The Manze, the music

Andrew Manze
Andrew Manze

It is a wonderful thing to watch a conductor at work before their orchestra.

Lost – and, perhaps, found – in music. Hovering at some point between guiding the players along their given route and basking in the divine effect of their combined labour.

Such was plain from a lowly side seat at the Guild Hall for Sunday’s visit of the Liverpool Philharmonic Orchestra; lowly but blessed with a fine view of conductor Andrew Manze, pictured.

Animated and impassioned first note to last, Manze led the orchestra through a rich programme comprising Schubert, Schumann, two Purcell pieces – deftly edited and orchestrated by Britten and the conductor – and Mozart.

Schubert’s Symphony No. 3 provided a cheerful curtain raiser, the final movement in particular an urgent whirling highlight of the afternoon

Schumann’s Piano Concerto brought multi-award winning Dutch pianist Ronald Brautigam to the stage.

The aforementioned chair afforded a similarly intimate view of this imposing musician; a broad bear of a man whose tousled shock of white hair framed an extraordinarily expressive countenance.
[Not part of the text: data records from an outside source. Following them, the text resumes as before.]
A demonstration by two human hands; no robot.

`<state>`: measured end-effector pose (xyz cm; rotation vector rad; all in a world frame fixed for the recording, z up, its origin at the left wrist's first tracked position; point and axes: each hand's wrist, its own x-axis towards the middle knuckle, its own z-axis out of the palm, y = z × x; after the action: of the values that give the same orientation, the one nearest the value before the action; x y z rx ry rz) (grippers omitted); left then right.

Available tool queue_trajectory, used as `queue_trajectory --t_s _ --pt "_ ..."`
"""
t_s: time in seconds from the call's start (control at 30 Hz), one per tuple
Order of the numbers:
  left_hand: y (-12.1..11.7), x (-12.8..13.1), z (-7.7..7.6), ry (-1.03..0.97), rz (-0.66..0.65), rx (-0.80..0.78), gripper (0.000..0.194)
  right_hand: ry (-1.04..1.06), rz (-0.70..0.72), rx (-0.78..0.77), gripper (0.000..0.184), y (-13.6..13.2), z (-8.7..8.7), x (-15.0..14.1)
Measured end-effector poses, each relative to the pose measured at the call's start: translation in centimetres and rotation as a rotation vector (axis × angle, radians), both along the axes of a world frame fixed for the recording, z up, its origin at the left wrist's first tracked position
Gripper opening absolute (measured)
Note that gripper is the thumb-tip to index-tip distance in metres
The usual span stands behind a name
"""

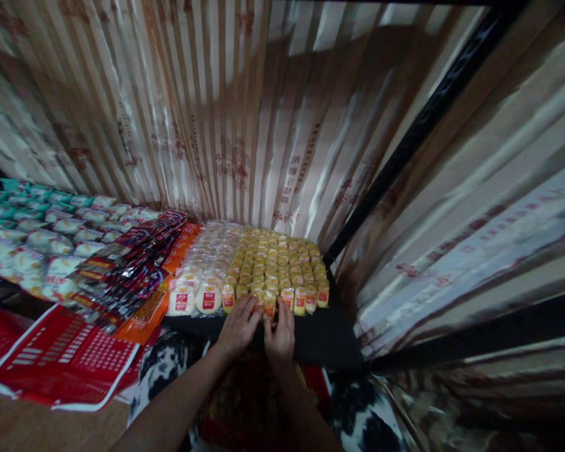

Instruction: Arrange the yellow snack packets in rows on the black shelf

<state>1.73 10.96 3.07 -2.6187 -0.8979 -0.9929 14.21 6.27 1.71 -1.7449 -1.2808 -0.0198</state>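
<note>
Small yellow snack packs in clear wrappers with red-orange labels stand in tight rows on a black surface. At the front row, my left hand has its fingers bent against the packs. My right hand is close beside it, thumb and fingers around the front of one yellow pack. That pack sits between both hands' fingertips, which partly cover it. Left of these rows are round white wrapped cakes with red labels, in rows of their own.
Dark red-black snack packets lie in a heap over orange packets. White and green bags fill the far left. A red printed bag hangs in front. Behind are striped sheeting and a black post. The black surface's edge is near.
</note>
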Motion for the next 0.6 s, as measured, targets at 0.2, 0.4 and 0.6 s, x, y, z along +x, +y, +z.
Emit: queue_trajectory --t_s 0.2,0.4,0.6 --pt "0.0 0.0 0.0 0.01 0.027 -0.01 0.028 -0.035 -0.016 -0.063 0.055 0.0 0.0 -0.1" --pt "-1.4 -0.1 -0.6 -0.103 0.056 -0.017 0.032 -0.031 -0.015 -0.087 0.057 -0.1 0.5 -0.2" --pt "-3.6 -1.2 -1.2 -0.218 0.244 -0.148 0.05 -0.026 -0.03 -0.078 0.055 -0.1 0.4 -0.3"
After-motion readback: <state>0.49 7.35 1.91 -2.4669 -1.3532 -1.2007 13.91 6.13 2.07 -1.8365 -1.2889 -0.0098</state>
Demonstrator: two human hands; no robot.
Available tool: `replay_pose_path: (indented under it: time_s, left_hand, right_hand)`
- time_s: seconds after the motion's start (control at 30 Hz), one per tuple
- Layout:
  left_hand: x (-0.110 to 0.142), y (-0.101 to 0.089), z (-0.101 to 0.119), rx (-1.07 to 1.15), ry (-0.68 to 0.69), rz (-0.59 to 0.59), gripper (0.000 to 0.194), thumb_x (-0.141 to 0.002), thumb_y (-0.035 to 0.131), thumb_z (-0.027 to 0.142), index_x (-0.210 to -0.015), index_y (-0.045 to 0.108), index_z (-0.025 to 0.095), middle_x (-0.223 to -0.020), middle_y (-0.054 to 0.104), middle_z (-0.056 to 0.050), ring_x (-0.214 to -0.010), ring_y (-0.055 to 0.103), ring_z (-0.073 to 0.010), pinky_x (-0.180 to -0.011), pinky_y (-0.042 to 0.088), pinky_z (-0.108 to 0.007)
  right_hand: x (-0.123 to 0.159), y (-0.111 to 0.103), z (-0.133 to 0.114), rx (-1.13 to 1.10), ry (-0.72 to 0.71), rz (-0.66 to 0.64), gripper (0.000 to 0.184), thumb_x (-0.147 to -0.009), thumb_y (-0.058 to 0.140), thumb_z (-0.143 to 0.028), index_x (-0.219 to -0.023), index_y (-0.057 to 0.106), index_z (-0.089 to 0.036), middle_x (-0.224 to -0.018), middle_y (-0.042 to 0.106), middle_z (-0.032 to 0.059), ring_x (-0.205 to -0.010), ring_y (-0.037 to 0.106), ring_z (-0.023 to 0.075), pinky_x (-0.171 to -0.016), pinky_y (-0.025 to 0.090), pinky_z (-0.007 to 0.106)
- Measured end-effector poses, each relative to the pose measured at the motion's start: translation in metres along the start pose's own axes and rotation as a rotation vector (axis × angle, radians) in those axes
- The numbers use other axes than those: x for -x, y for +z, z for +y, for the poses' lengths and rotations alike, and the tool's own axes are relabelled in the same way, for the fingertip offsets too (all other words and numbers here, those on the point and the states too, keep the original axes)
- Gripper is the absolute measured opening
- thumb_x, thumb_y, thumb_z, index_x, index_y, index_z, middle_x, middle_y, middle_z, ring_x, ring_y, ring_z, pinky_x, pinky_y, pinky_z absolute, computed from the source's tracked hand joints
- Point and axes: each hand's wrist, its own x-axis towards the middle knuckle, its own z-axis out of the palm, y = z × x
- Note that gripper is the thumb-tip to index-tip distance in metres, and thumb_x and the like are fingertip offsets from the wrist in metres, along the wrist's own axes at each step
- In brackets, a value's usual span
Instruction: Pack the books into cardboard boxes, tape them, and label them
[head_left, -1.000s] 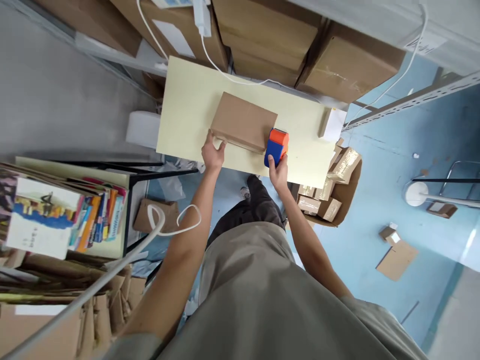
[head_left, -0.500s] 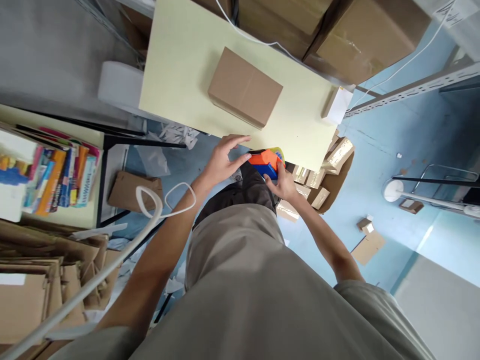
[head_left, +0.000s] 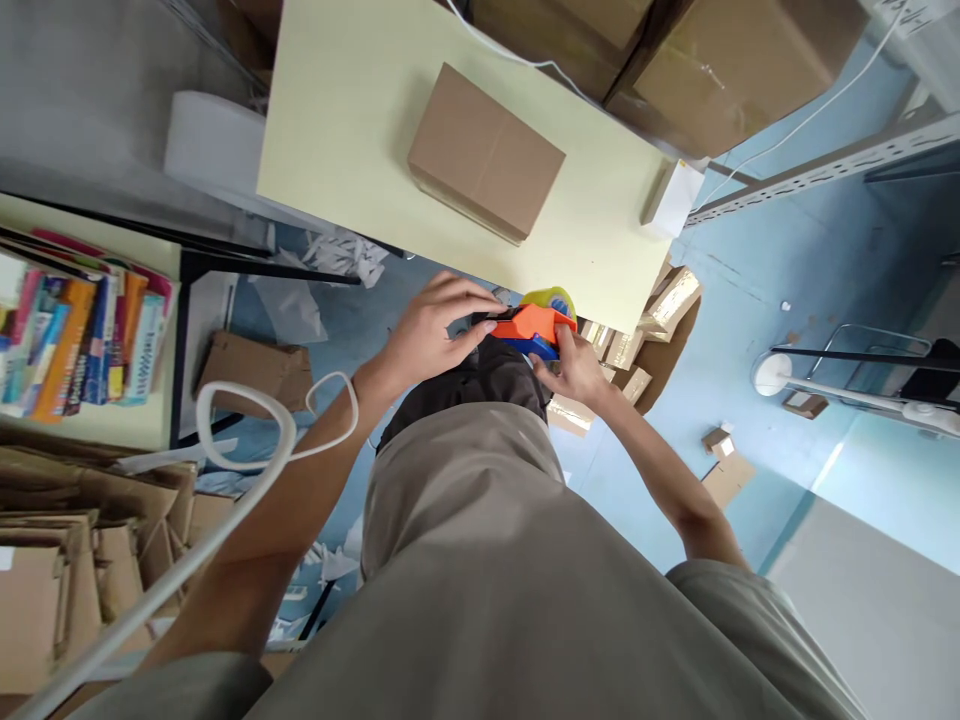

Every emotion engendered by this famous romantic piece raced across those features, and each was communicated whole to a rapt audience.

The Purcell pieces – a stately funeral march and the slow building baroque Chacony for strings – were a signal change of mood, yet paved the way for a euphoric climax in the shape of Mozart’s Symphony No. 40.

This ‘appeal to eternity’ was served well by both Manze and his players, and the final heartfelt ovation was due reward.